PANGKALPINANG – Wacana pembentukan Lembaga Kemasyarakatan Kelurahan (LKK) kembali menjadi sorotan di DPRD Kota Pangkalpinang. Anggota DPRD dari Fraksi Partai Keadilan Sejahtera (PKS), Arnadi, menegaskan pentingnya pelibatan masyarakat secara langsung dalam proses pemilihan ketua RT dan RW.
Menurut Arnadi, LKK dibentuk sebagai wadah partisipasi warga di tingkat kelurahan. Karena itu, proses penentuan kepengurusan, khususnya RT dan RW, seharusnya berjalan secara terbuka dan demokratis.

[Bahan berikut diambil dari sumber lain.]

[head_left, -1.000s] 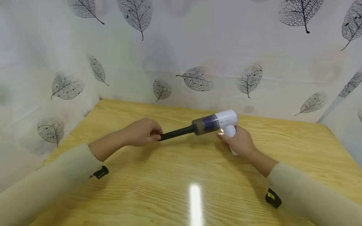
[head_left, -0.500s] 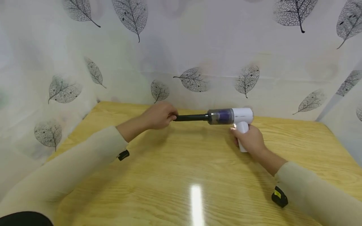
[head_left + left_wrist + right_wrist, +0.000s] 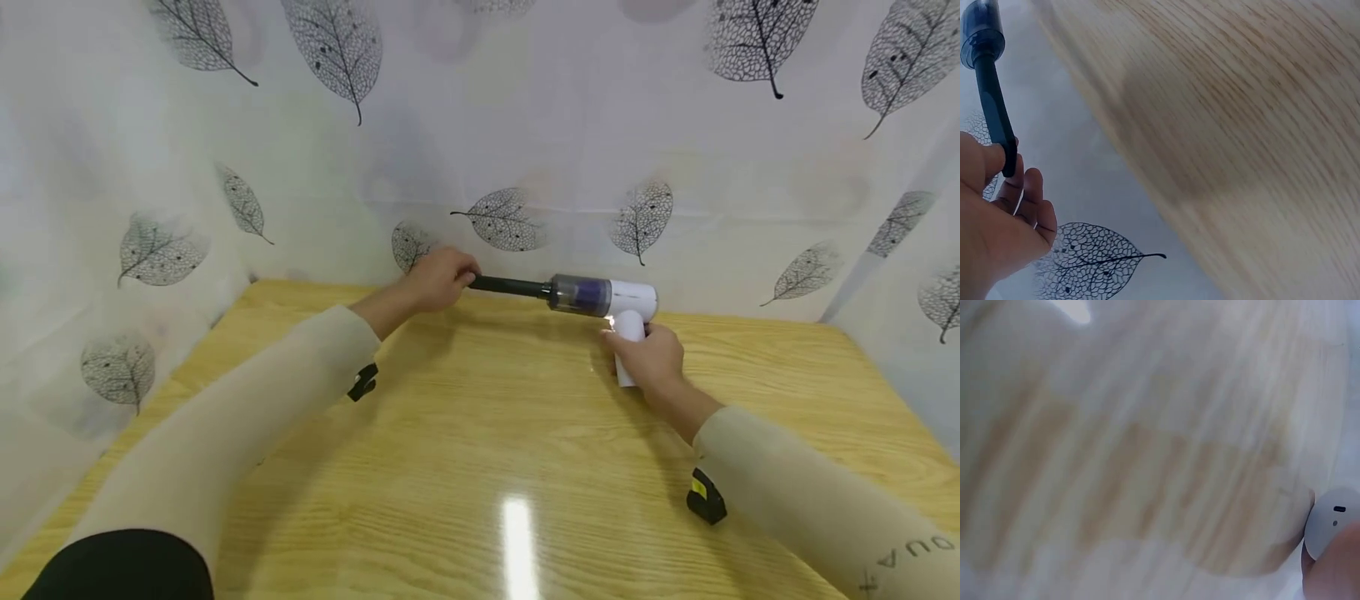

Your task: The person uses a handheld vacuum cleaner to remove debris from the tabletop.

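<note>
A white handheld vacuum cleaner with a clear, purple-cored dust cup is held above the far part of the table. My right hand grips its white handle, which points downward. A slim black nozzle extends left from the cup. Its tip is pinched between thumb and fingers of my left hand. In the left wrist view the thumb and forefinger meet on the nozzle while the other fingers curl loosely. Only the handle's round end and part of my right hand show in the right wrist view.
The wood-grain table has a glossy surface with a bright light reflection near its front. A pale curtain printed with dark leaves hangs behind it and at both sides. A black rounded shape shows at the lower left.
Both hands have carried the vacuum cleaner away from me, toward the curtain. The nozzle tip rose and moved right, so the nozzle now slopes slightly down to the right. Both grips stayed.
</note>
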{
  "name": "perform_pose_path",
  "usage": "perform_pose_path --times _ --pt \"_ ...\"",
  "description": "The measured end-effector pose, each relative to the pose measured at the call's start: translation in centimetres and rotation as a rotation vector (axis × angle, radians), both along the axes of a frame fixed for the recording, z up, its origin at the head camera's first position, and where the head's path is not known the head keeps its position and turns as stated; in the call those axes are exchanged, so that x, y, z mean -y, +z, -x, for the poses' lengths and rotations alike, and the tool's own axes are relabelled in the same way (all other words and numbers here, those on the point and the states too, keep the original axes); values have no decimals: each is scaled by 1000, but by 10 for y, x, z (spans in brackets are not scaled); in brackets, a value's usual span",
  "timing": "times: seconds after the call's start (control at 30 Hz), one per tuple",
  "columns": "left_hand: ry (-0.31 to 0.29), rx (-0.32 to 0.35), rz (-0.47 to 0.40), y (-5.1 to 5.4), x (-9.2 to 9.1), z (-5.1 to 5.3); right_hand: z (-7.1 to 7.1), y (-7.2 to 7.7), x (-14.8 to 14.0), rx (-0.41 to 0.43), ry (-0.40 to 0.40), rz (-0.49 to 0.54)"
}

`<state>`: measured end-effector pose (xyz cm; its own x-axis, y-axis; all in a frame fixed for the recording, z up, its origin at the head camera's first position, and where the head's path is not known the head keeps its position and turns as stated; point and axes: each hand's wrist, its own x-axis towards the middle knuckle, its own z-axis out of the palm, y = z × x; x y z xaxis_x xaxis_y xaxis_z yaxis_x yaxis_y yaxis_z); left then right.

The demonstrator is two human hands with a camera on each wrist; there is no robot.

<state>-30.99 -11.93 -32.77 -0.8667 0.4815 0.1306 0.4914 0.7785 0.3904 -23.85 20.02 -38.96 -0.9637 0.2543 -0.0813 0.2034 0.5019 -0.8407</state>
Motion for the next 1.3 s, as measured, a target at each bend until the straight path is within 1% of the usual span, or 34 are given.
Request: perform_pose_path --times 0.1,0.23,0.37,0.43,0.53,0.6,0.7,0.83,1.07,1.23,1.3 --pt "32 41 -50 -3 0 3 -1 0 2 -7 -14 -2" --pt "47 52 -80 -6 1 4 0 2 5 -23 -25 -35" --pt "46 57 -107 -6 1 2 1 2 5 -45 -49 -112" --pt "47 56 -110 -6 0 0 1 3 4 -49 -49 -171" --pt "49 52 -92 -8 1 -1 0 5 2 -17 -20 -220" --pt "51 47 -71 -10 1 -1 -1 6 1 9 2 -238" --pt "55 49 -62 -14 3 -1 -2 7 0 39 40 -247" --pt "57 66 -82 -19 3 0 -2 7 -2 50 72 -268" --pt "49 102 -118 -27 2 4 -4 6 -4 61 72 -289" --pt "86 143 -124 -34 4 5 -4 7 -3 106 96 -278" --pt "102 149 -124 -37 4 6 -3 8 -2 122 108 -282"
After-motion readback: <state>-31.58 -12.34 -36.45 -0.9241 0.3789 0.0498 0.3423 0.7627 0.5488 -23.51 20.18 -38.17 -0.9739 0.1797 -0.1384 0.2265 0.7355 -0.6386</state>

“LKK lahir dari kebutuhan masyarakat dan difasilitasi oleh pemerintah kelurahan. Maka ruhnya adalah partisipasi. Jangan sampai mekanisme yang ada justru membatasi keterlibatan warga,” ujarnya, Senin, (26/1/2026).
Ia menilai, proses penunjukan tanpa mekanisme pemilihan berpotensi menimbulkan persoalan legitimasi di tengah masyarakat. Bagi Arnadi, pemimpin lingkungan yang dipilih langsung akan memiliki kedekatan emosional serta pemahaman yang lebih kuat terhadap kondisi sosial warganya.
“Kalau dipilih oleh warga, akan tumbuh rasa memiliki. Itu penting untuk menjaga kekompakan dan kepercayaan masyarakat terhadap RT dan RW,” tegasnya.
Tak hanya soal mekanisme pemilihan, Fraksi PKS juga menyoroti rencana revisi Peraturan Wali Kota (Perwako) Nomor 28 Tahun 2025 tentang LKK. Arnadi mengingatkan agar perubahan regulasi tidak dilakukan secara tergesa-gesa, mengingat aturan tersebut baru diterapkan sejak September 2025.
Menurutnya, revisi yang terlalu cepat berpotensi memicu kebingungan, baik di kalangan aparatur kelurahan maupun masyarakat yang sedang beradaptasi dengan regulasi baru. Ia mendorong agar evaluasi dilakukan secara menyeluruh dan melibatkan berbagai elemen sebelum kebijakan diubah.
Lebih lanjut Arnadi, berharap pemerintah daerah dapat merumuskan kebijakan terkait LKK dengan pendekatan partisipatif dan transparan.
“LKK merupakan mitra strategis pemerintah sekaligus ruang aspirasi warga, untuk mendorong pembangunan dan pemberdayaan di tingkat kelurahan,” harap Arnadi.